L’attività investigativa, coordinata dalla Procura della Repubblica di Bergamo, è stata svolta alla presenza del sindaco del Comune, di personale addetto alla manutenzione del camposanto e del titolare dell’agenzia funebre incaricata della tumulazione della donna.

Una bara identica per peso e caratteristiche

Per rendere la ricostruzione il più possibile fedele alla realtà, gli investigatori hanno utilizzato una bara con caratteristiche analoghe a quella della vittima. Il feretro è stato inoltre appositamente zavorrato fino a raggiungere un peso complessivo corrispondente a quello che Pamela Genini aveva in vita.

L’obiettivo era verificare concretamente la possibilità di estrarre e successivamente reinserire la bara nel loculo, ricostruendo le possibili modalità operative utilizzate dall’autore o dagli autori del gesto.

Le prove effettuate dai Carabinieri

Nel corso della mattinata sono stati eseguiti diversi test pratici. In una prima fase il feretro è stato movimentato con strumenti normalmente impiegati nelle operazioni cimiteriali.

Successivamente sono state effettuate ulteriori prove senza alcun supporto meccanico. Un dipendente comunale addetto alla manutenzione del cimitero e un appartenente alle forze dell’ordine hanno eseguito autonomamente l’estrazione, il temporaneo posizionamento e il successivo reinserimento della bara nel loculo utilizzando esclusivamente la propria forza fisica.

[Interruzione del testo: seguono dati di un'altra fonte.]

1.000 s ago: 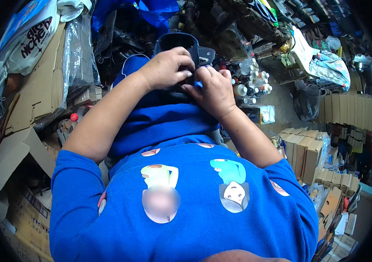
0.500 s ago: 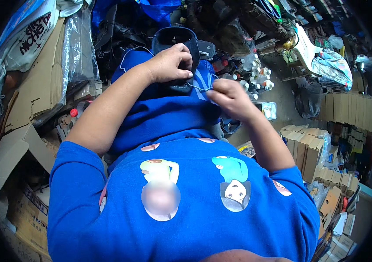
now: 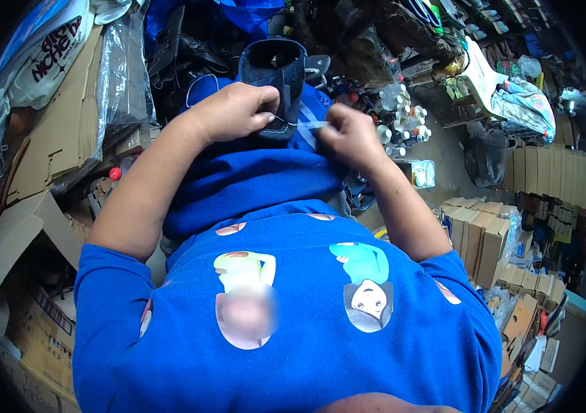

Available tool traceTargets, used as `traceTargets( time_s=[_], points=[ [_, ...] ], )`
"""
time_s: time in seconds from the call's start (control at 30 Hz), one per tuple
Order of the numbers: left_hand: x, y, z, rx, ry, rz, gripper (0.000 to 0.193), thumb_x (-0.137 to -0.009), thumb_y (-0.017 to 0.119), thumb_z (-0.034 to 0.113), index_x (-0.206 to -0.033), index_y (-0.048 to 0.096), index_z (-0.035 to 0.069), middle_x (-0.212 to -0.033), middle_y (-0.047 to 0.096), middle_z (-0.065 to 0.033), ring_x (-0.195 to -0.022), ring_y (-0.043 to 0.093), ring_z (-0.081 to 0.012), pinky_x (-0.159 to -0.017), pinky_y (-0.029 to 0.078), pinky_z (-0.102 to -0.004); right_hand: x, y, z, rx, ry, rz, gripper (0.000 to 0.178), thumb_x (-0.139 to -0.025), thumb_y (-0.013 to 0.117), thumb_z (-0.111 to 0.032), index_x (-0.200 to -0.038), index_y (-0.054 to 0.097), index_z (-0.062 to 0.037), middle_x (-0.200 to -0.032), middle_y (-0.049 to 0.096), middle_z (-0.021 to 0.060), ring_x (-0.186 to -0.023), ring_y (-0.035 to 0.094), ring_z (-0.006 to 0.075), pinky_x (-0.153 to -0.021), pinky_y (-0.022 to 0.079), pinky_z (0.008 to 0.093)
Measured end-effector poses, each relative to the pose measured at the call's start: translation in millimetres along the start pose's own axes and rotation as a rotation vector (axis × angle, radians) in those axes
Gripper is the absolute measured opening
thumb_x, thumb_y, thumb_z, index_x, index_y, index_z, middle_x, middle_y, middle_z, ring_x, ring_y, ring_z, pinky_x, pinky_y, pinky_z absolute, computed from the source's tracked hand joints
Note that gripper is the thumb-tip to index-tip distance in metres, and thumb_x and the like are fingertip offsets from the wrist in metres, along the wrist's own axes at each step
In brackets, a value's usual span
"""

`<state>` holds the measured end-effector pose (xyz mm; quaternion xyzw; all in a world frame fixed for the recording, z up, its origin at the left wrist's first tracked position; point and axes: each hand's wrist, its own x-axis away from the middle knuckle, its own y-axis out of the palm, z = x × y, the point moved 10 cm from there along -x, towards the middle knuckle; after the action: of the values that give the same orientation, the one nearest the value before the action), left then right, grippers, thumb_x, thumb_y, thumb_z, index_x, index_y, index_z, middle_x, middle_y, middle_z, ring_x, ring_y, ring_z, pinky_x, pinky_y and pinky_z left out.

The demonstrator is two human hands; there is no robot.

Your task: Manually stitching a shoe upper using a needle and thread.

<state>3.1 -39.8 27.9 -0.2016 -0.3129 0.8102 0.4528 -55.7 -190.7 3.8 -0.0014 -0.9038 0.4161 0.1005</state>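
Note:
A black boot-like leather piece (image 3: 274, 55) with an open top and a side strap lies across my blue-covered lap (image 3: 238, 168). My left hand (image 3: 241, 111) is at its near left edge, fingers closed in a pinch. A thin pale line shows between those fingertips and the leather; it looks like thread. To the right, my right hand (image 3: 349, 134) is closed on a pale thread (image 3: 311, 125) that runs taut to the edge of the piece. Another loop of thread hangs beyond my left wrist. Any needle is too small to make out.
Several white-capped bottles (image 3: 410, 124) stand right of my lap. Flattened cardboard (image 3: 66, 117) and an open carton (image 3: 21, 248) are on the left. Black boots (image 3: 176, 45) lie at the back left. Stacked boxes (image 3: 479, 237) and a white plastic chair (image 3: 479, 76) are on the right.
My left hand has moved left and slightly down, off the top of the leather piece. My right hand has shifted a little left and up. The thread between them is now straighter.

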Motion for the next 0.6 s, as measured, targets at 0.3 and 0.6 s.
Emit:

Possibile l’azione di una sola persona

Gli accertamenti avrebbero consentito di verificare che le operazioni di movimentazione del feretro possono essere eseguite anche da un solo soggetto, senza particolari attrezzature e facendo ricorso esclusivamente alla forza fisica.

Gli esiti della simulazione saranno ora confrontati con gli altri elementi raccolti dagli investigatori per ricostruire con precisione quanto accaduto e individuare i responsabili del grave episodio.

Tutte le attività svolte sono state documentate attraverso videoriprese e rilievi fotografici che entreranno a far parte del fascicolo investigativo.

Indagini ancora in corso

La Procura sottolinea che il procedimento si trova nella fase delle indagini preliminari e che, come previsto dalla legge, nei confronti degli indagati vale il principio della presunzione di innocenza fino a un’eventuale sentenza definitiva di condanna.

Il caso del vilipendio del feretro di Pamela Genini aveva suscitato forte indignazione e commozione nella comunità bergamasca, portando gli investigatori ad approfondire ogni dettaglio utile alla ricostruzione dei fatti.